REQUIRED WORK: The answer must be a word-for-word copy of the records below, with every picture left out.

PROVIDED DATA:
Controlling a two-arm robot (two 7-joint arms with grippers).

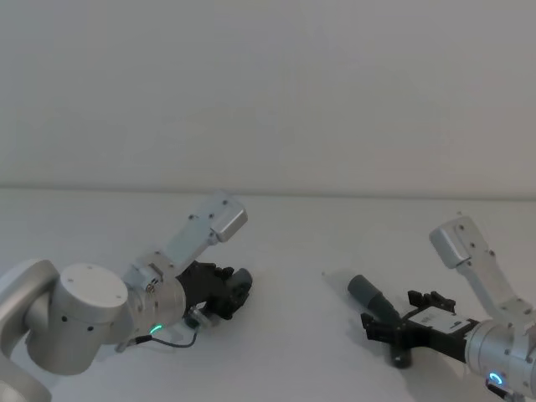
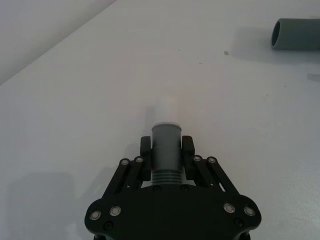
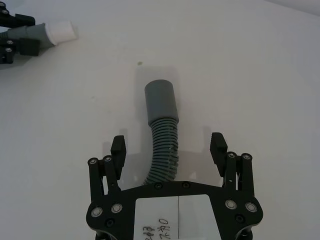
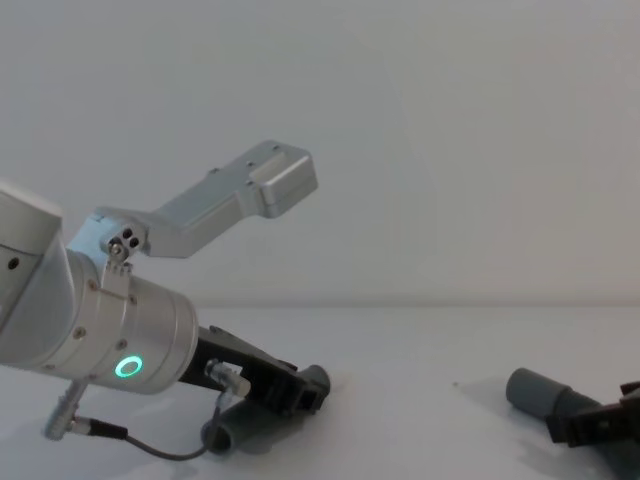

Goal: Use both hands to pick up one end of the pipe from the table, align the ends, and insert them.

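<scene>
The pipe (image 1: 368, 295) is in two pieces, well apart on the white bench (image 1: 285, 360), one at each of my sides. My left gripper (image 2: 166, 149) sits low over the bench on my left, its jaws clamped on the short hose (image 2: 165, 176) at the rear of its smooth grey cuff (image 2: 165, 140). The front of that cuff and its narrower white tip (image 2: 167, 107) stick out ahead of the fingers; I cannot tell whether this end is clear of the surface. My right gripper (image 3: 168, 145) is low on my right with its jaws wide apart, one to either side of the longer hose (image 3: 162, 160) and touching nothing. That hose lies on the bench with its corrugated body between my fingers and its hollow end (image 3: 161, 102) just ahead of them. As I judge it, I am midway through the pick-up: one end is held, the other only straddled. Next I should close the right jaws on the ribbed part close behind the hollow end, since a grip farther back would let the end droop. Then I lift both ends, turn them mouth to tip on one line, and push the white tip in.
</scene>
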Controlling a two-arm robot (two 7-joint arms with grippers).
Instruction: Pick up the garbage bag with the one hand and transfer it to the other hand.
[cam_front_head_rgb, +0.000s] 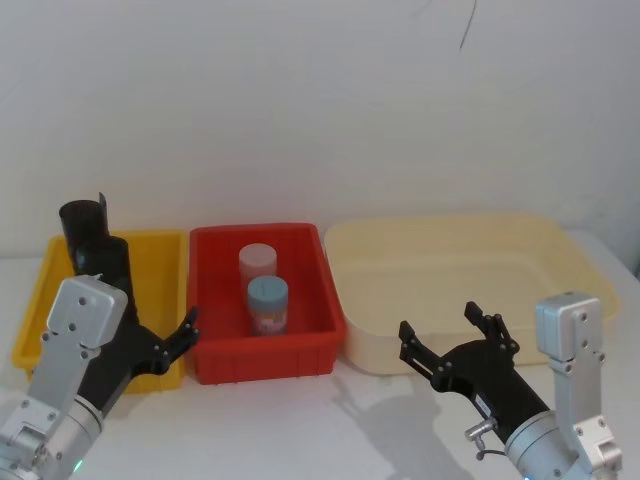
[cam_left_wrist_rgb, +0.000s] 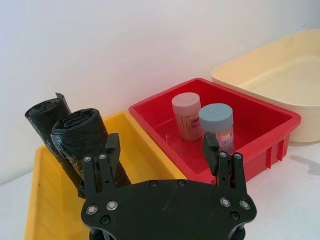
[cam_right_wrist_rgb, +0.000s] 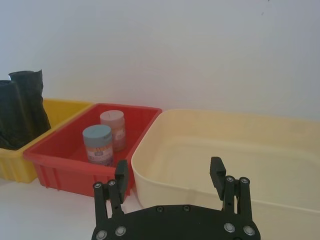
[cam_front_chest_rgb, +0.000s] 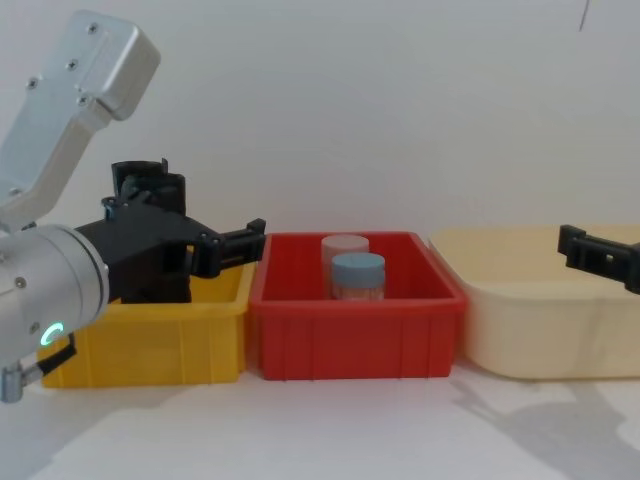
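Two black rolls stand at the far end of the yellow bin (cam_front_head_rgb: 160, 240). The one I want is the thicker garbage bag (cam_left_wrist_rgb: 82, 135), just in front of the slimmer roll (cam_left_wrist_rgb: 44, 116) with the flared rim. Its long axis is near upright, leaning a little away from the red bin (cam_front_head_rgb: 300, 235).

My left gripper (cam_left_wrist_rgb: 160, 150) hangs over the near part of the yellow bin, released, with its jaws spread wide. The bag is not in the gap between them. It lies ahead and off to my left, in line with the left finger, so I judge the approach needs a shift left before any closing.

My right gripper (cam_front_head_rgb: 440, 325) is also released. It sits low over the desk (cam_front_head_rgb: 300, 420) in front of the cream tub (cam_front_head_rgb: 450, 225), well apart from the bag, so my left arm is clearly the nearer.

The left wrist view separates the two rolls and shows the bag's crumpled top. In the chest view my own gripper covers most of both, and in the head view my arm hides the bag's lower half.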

SOLUTION TO THE EXERCISE:
Controlling a two-arm robot (two 7-joint arms with grippers).


Goal: Use both hands to pick up one end of the pipe from the table, align the ends, and insert them.

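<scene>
The pipe (image 1: 368, 295) is in two pieces, well apart on the white bench (image 1: 285, 360), one at each of my sides. My left gripper (image 2: 166, 149) sits low over the bench on my left, its jaws clamped on the short hose (image 2: 165, 176) at the rear of its smooth grey cuff (image 2: 165, 140). The front of that cuff and its narrower white tip (image 2: 167, 107) stick out ahead of the fingers; I cannot tell whether this end is clear of the surface. My right gripper (image 3: 168, 145) is low on my right with its jaws wide apart, one to either side of the longer hose (image 3: 162, 160) and touching nothing. That hose lies on the bench with its corrugated body between my fingers and its hollow end (image 3: 161, 102) just ahead of them. As I judge it, I am midway through the pick-up: one end is held, the other only straddled. Next I should close the right jaws on the ribbed part close behind the hollow end, since a grip farther back would let the end droop. Then I lift both ends, turn them mouth to tip on one line, and push the white tip in.
</scene>
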Controlling a two-arm robot (two 7-joint arms with grippers).
Instruction: Pick up the garbage bag with the one hand and transfer it to the other hand.
[cam_front_head_rgb, +0.000s] 
[cam_left_wrist_rgb, +0.000s] 
[cam_right_wrist_rgb, +0.000s] 
[cam_front_chest_rgb, +0.000s] 
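Two black rolls stand at the far end of the yellow bin (cam_front_head_rgb: 160, 240). The one I want is the thicker garbage bag (cam_left_wrist_rgb: 82, 135), just in front of the slimmer roll (cam_left_wrist_rgb: 44, 116) with the flared rim. Its long axis is near upright, leaning a little away from the red bin (cam_front_head_rgb: 300, 235).

My left gripper (cam_left_wrist_rgb: 160, 150) hangs over the near part of the yellow bin, released, with its jaws spread wide. The bag is not in the gap between them. It lies ahead and off to my left, in line with the left finger, so I judge the approach needs a shift left before any closing.

My right gripper (cam_front_head_rgb: 440, 325) is also released. It sits low over the desk (cam_front_head_rgb: 300, 420) in front of the cream tub (cam_front_head_rgb: 450, 225), well apart from the bag, so my left arm is clearly the nearer.

The left wrist view separates the two rolls and shows the bag's crumpled top. In the chest view my own gripper covers most of both, and in the head view my arm hides the bag's lower half.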

No additional output will be given.